Embedded RAM In FPGAs Enables FIFO Applications
The asynchronous boundary between system clocks presents one of the most challenging issues in digital design. A solution to this problem is to use an off-the-shelf FIFO memory. But even though they're a relatively direct answer to a difficult problem, FIFOs themselves can be challenging to implement.
For example, a random pixel pattern on the left vertical column of a cathode-ray-tube (CRT) display is probably the result of a FIFO protocol system bug. This is caused by the fact that some FIFOs deliver data one cycle later than the NOT_EMPTY flag assertion, which signals data available. This protocol may be fortuitous to a semiconductor vendor's data-sheet specs, or be convenient for an IP-core vendor's HDL code. But it can cause grief with a designer's state-machine interface to a FIFO.
Engineers can take control of such issues by creating their own FIFO design, using embedded dual-port RAMs in FPGAs. The dual-port feature is crucial for isolating the write side of the RAM from the read side, both architecturally and in time. Dual-port, as the name implies, means the RAM separates both address and data from write and read operations. Any word in the RAM can be written simultaneously with the read operation of any other word. Simultaneous write and read of the same word, of course, must be avoided.

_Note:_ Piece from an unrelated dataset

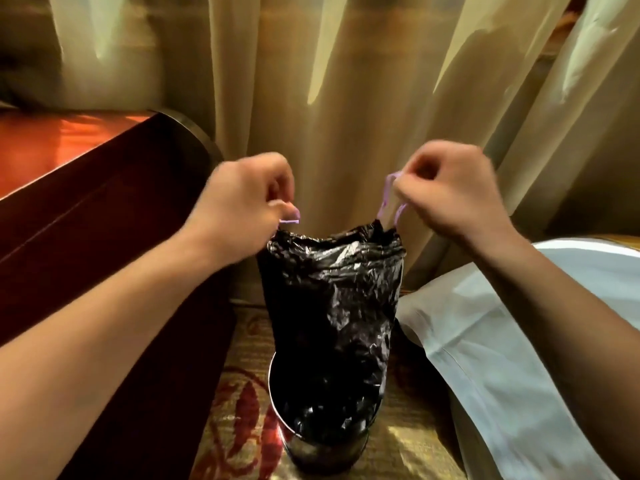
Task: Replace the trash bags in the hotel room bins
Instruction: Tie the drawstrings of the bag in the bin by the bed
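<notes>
- Fingers of the left hand are curled and pinch one short loop of the purple drawstring at the left side of the bag mouth.
- Fingers of the right hand are also curled, and they pinch the other loop of the same drawstring, which is longer and runs down to the right side of the bag mouth.
- Both hands are a little blurred, so I cannot tell exactly which fingertips press the string.
- Between the two hands hangs the black trash bag. It is thin, shiny and strongly wrinkled, with many small bright reflections.
- Its mouth is gathered into crumpled folds just below the hands, and the body is stretched tall like a column.
- The lower part of the bag is inside the round bin, which is dark with a shiny rim and stands on the patterned carpet at the near middle.
- Just left of the bin is a piece of dark red-brown wooden furniture.
- At the right, near the bin, lies white bedding.
- Behind everything, on the far side, hang beige curtains in long folds.
</notes>
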Action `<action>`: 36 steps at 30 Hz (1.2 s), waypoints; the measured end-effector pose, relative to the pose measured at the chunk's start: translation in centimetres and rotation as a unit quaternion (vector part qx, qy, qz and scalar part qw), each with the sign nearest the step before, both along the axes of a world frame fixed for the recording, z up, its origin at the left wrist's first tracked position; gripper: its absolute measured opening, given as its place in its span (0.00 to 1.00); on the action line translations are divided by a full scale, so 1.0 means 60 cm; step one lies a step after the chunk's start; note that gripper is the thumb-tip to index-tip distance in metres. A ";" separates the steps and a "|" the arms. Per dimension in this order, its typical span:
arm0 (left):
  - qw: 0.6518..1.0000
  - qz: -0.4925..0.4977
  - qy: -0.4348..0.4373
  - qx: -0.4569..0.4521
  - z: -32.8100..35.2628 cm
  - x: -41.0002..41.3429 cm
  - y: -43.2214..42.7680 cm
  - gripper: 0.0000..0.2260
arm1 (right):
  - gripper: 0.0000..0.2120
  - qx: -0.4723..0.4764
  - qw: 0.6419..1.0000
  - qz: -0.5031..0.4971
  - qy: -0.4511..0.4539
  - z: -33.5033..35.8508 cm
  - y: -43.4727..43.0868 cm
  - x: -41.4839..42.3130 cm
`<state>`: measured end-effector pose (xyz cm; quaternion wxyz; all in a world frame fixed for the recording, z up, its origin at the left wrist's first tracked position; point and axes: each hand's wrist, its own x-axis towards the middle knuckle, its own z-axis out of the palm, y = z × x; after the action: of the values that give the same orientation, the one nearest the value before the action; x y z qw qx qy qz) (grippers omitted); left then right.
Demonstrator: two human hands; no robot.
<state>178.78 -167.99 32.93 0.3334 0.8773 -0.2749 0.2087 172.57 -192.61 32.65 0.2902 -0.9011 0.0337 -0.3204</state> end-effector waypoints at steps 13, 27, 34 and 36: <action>0.999 -0.012 -0.021 -0.039 0.050 0.011 -0.011 0.09 | 0.04 0.132 0.988 0.080 0.017 0.042 0.008 0.001; 0.996 -0.035 -0.033 0.081 0.040 0.007 -0.021 0.10 | 0.06 -0.145 0.983 0.034 0.103 0.045 0.034 -0.006; 0.998 0.010 -0.066 -0.006 0.074 0.020 -0.017 0.07 | 0.04 0.067 0.997 0.037 -0.033 0.084 0.011 0.003; 0.998 -0.004 -0.055 0.018 0.054 0.018 -0.021 0.07 | 0.05 -0.012 0.998 0.053 0.014 0.062 0.030 0.010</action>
<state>179.85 -169.25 36.18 0.3028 0.8693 -0.3002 0.2502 173.20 -190.82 36.34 0.2950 -0.9097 -0.0140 -0.2918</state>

Designers can configure the width and depth of a FIFO memory to exactly fit an application. Does a communications application require 9-, 18-, 36-, or whatever number bit words to match unique requirements, like parity or error correction? If so, embedded RAMs provide a variety of configurations, such as 512 by 2; 256 by 4; 128 by 9; and 64 by 18. If an application requires unique flags beyond FULL and EMPTY, like HALF_FULL, ALMOST_FULL, or FULL_MINUS_7, the designer can easily customize an IP-core-generated FIFO by editing the HDL code to fit specific needs.

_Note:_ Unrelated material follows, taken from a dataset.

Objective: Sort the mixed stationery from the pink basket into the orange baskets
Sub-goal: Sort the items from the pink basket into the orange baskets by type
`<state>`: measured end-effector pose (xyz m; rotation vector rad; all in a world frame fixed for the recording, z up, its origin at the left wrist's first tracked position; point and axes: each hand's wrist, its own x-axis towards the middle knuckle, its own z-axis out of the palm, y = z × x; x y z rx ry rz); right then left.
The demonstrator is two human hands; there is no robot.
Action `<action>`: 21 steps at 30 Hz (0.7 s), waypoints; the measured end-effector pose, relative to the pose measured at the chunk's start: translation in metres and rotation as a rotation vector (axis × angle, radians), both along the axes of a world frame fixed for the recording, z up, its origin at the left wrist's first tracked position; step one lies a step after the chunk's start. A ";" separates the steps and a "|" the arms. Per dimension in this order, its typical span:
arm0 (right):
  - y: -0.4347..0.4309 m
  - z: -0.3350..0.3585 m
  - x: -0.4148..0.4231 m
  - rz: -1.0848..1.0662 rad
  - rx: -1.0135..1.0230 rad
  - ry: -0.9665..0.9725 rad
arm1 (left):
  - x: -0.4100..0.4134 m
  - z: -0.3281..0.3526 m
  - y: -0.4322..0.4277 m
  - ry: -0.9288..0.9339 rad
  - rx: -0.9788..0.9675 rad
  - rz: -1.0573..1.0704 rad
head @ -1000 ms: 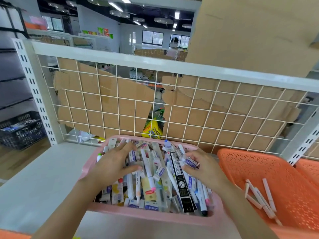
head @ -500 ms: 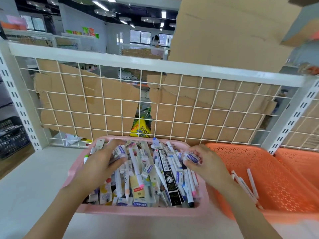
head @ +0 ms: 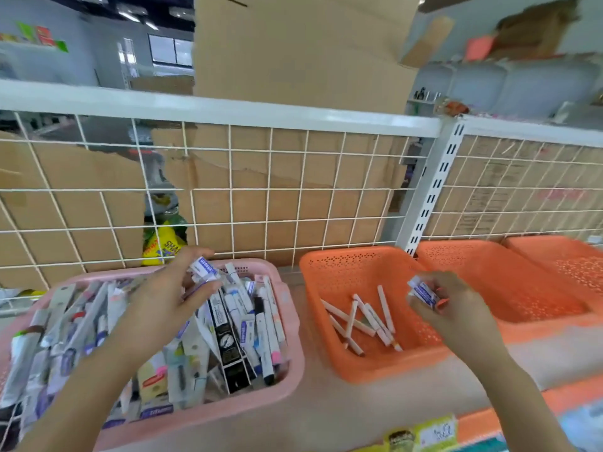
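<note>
The pink basket [head: 287, 321] at lower left is packed with mixed pens, markers and erasers. Above its middle, my left hand [head: 163, 301] pinches a white-and-blue eraser [head: 204, 268] between thumb and fingers. To the right, my right hand [head: 453, 308] grips another white-and-blue eraser [head: 422, 291] over the right edge of the first orange basket [head: 329, 265]. That basket holds several pale pens [head: 368, 318]. A second orange basket [head: 509, 278] and a third one [head: 567, 256] stand further right; nothing shows inside them.
A white wire grid [head: 267, 197] backed by cardboard closes the shelf behind the baskets. A white slotted upright [head: 430, 190] rises between the first two orange baskets. Price labels [head: 424, 435] line the shelf's front edge.
My right hand has carried its eraser from the pink basket rightwards over the first orange basket. My left hand has lifted an eraser out of the pile. The view has swung right.
</note>
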<state>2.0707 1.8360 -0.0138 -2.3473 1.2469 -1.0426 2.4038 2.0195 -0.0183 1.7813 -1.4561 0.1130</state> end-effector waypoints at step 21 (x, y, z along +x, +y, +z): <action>-0.173 -0.014 -0.199 -0.037 0.018 -0.003 | -0.244 0.005 -0.244 0.105 0.075 -0.285</action>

The basic synchronous FIFO design uses dual-port RAM for independent PUSH and POP operations with a common clock. Write data is pushed in the clock period that PUSH is asserted. Read data is popped in the clock period that POP is asserted. The FIFO can be cascaded by connecting the NOT_EMPTY line to PUSH and NOT_FULL to POP of adjacent FIFOs. Custom flags such as FULL_MINUS_7 can be added, simply by adding a comparator and a write-side counter initialized to seven.
When the FIFO isn't FULL and PUSH indicates that write data is present, data will be pushed into the write side of the dual-port RAM at the write address pointer, while incrementing the pointer. When the write pointer catches up with the read pointer, the FULL flag is set. It remains so until POP is asserted.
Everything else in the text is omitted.